ACTION ITEM: Could you reproduce all of these records exactly?

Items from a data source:
———

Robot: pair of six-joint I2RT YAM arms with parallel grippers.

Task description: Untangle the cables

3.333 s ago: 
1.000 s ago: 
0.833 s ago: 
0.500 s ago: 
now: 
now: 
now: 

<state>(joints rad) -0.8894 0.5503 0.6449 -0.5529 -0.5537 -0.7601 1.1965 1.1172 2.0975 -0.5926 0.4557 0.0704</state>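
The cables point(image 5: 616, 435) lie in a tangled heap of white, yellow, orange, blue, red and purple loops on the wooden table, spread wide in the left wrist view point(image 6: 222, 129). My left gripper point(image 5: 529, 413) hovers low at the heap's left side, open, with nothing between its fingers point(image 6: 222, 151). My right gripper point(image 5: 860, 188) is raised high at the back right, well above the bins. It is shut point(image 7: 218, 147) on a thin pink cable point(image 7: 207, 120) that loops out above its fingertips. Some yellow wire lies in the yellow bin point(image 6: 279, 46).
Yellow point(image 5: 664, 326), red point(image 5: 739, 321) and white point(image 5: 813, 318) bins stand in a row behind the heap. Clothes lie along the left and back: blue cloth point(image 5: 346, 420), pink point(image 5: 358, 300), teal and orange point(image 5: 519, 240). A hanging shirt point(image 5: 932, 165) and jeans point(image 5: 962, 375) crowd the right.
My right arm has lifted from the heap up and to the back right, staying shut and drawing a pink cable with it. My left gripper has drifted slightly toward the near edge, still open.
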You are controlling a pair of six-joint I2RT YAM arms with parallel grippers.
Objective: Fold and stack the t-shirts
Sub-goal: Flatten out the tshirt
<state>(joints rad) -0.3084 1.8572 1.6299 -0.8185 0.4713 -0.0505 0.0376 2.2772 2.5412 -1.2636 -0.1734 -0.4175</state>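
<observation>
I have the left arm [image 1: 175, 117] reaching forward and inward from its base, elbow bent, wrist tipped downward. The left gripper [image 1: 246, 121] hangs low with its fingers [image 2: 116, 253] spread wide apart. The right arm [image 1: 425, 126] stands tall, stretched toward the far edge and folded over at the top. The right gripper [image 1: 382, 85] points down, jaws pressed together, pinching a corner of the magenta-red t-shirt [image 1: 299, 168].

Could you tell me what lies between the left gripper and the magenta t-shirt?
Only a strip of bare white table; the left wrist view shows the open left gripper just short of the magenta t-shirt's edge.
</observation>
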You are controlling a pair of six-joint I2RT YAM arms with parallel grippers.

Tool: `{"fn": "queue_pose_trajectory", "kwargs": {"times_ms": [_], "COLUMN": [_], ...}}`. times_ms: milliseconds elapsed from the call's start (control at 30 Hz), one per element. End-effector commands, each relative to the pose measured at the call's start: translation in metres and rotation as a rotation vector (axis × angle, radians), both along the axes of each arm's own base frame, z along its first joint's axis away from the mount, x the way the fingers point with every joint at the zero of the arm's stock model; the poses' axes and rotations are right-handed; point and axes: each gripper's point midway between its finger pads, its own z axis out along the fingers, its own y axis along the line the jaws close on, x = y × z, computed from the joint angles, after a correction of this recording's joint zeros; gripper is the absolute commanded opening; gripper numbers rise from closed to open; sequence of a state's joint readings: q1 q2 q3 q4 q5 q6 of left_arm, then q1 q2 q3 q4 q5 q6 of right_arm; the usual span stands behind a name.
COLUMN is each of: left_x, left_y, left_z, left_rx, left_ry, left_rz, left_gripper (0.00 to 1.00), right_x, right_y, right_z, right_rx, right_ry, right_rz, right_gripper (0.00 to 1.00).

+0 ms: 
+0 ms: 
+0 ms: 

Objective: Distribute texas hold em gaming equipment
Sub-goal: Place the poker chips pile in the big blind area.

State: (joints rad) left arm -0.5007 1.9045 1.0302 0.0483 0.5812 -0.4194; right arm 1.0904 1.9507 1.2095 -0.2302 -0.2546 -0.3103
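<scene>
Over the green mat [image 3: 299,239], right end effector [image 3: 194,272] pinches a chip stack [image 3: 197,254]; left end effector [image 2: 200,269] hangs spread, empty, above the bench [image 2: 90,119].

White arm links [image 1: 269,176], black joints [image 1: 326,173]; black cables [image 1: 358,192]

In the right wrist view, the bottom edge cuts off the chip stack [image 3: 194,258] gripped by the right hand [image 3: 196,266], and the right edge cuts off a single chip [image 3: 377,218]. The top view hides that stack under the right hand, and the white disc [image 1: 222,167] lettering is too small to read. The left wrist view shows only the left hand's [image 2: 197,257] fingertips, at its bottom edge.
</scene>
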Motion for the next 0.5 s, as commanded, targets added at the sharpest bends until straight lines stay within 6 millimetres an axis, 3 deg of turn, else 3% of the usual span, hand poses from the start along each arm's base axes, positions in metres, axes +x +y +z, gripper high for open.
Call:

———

ANSWER BELOW:
Robot: pair of six-joint I2RT YAM arms with parallel grippers.

Task description: Untangle the cables

3.333 s ago: 
1.000 s ago: 
0.833 s ago: 
0.500 s ago: 
now: 
now: 
now: 

<state>(joints rad) -0.8894 0.5503 0.6449 -0.5529 -0.5537 -0.7601 1.1965 1.1172 2.0975 -0.5926 0.4557 0.0704</state>
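The cables point(image 5: 616, 435) lie in a tangled heap of white, yellow, orange, blue, red and purple loops on the wooden table, spread wide in the left wrist view point(image 6: 222, 129). My left gripper point(image 5: 529, 413) hovers low at the heap's left side, open, with nothing between its fingers point(image 6: 222, 151). My right gripper point(image 5: 860, 188) is raised high at the back right, well above the bins. It is shut point(image 7: 218, 147) on a thin pink cable point(image 7: 207, 120) that loops out above its fingertips. Some yellow wire lies in the yellow bin point(image 6: 279, 46).
Yellow point(image 5: 664, 326), red point(image 5: 739, 321) and white point(image 5: 813, 318) bins stand in a row behind the heap. Clothes lie along the left and back: blue cloth point(image 5: 346, 420), pink point(image 5: 358, 300), teal and orange point(image 5: 519, 240). A hanging shirt point(image 5: 932, 165) and jeans point(image 5: 962, 375) crowd the right.
My right arm has lifted from the heap up and to the back right, staying shut and drawing a pink cable with it. My left gripper has drifted slightly toward the near edge, still open.
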You are controlling a pair of six-joint I2RT YAM arms with parallel grippers.
Objective: Fold and stack the t-shirts
Sub-goal: Flatten out the tshirt
<state>(joints rad) -0.3084 1.8572 1.6299 -0.8185 0.4713 -0.0505 0.0376 2.2772 2.5412 -1.2636 -0.1734 -0.4175</state>
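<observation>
I have the left arm [image 1: 175, 117] reaching forward and inward from its base, elbow bent, wrist tipped downward. The left gripper [image 1: 246, 121] hangs low with its fingers [image 2: 116, 253] spread wide apart. The right arm [image 1: 425, 126] stands tall, stretched toward the far edge and folded over at the top. The right gripper [image 1: 382, 85] points down, jaws pressed together, pinching a corner of the magenta-red t-shirt [image 1: 299, 168].

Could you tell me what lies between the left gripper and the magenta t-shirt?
Only a strip of bare white table; the left wrist view shows the open left gripper just short of the magenta t-shirt's edge.
</observation>
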You are controlling a pair of six-joint I2RT YAM arms with parallel grippers.

Tool: `{"fn": "queue_pose_trajectory", "kwargs": {"times_ms": [_], "COLUMN": [_], ...}}`. times_ms: milliseconds elapsed from the call's start (control at 30 Hz), one per element. End-effector commands, each relative to the pose measured at the call's start: translation in metres and rotation as a rotation vector (axis × angle, radians), both along the axes of each arm's own base frame, z along its first joint's axis away from the mount, x the way the fingers point with every joint at the zero of the arm's stock model; the poses' axes and rotations are right-handed; point and axes: each gripper's point midway between its finger pads, its own z axis out along the fingers, its own y axis along the line the jaws close on, x = y × z, computed from the joint angles, after a correction of this recording's joint zeros; gripper is the absolute commanded opening; gripper numbers rise from closed to open; sequence of a state's joint readings: q1 q2 q3 q4 q5 q6 of left_arm, then q1 q2 q3 q4 q5 q6 of right_arm; the usual span stands behind a name.
COLUMN is each of: left_x, left_y, left_z, left_rx, left_ry, left_rz, left_gripper (0.00 to 1.00), right_x, right_y, right_z, right_rx, right_ry, right_rz, right_gripper (0.00 to 1.00).

+0 ms: 
+0 ms: 
+0 ms: 

Objective: Distribute texas hold em gaming equipment
Sub-goal: Place the poker chips pile in the big blind area.

State: (joints rad) left arm -0.5007 1.9045 1.0302 0.0483 0.5812 -0.4194; right arm 1.0904 1.9507 1.2095 -0.2302 -0.2546 -0.3103
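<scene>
Over the green mat [image 3: 299,239], right end effector [image 3: 194,272] pinches a chip stack [image 3: 197,254]; left end effector [image 2: 200,269] hangs spread, empty, above the bench [image 2: 90,119].

White arm links [image 1: 269,176], black joints [image 1: 326,173]; black cables [image 1: 358,192]

In the right wrist view, the bottom edge cuts off the chip stack [image 3: 194,258] gripped by the right hand [image 3: 196,266], and the right edge cuts off a single chip [image 3: 377,218]. The top view hides that stack under the right hand, and the white disc [image 1: 222,167] lettering is too small to read. The left wrist view shows only the left hand's [image 2: 197,257] fingertips, at its bottom edge.
</scene>
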Motion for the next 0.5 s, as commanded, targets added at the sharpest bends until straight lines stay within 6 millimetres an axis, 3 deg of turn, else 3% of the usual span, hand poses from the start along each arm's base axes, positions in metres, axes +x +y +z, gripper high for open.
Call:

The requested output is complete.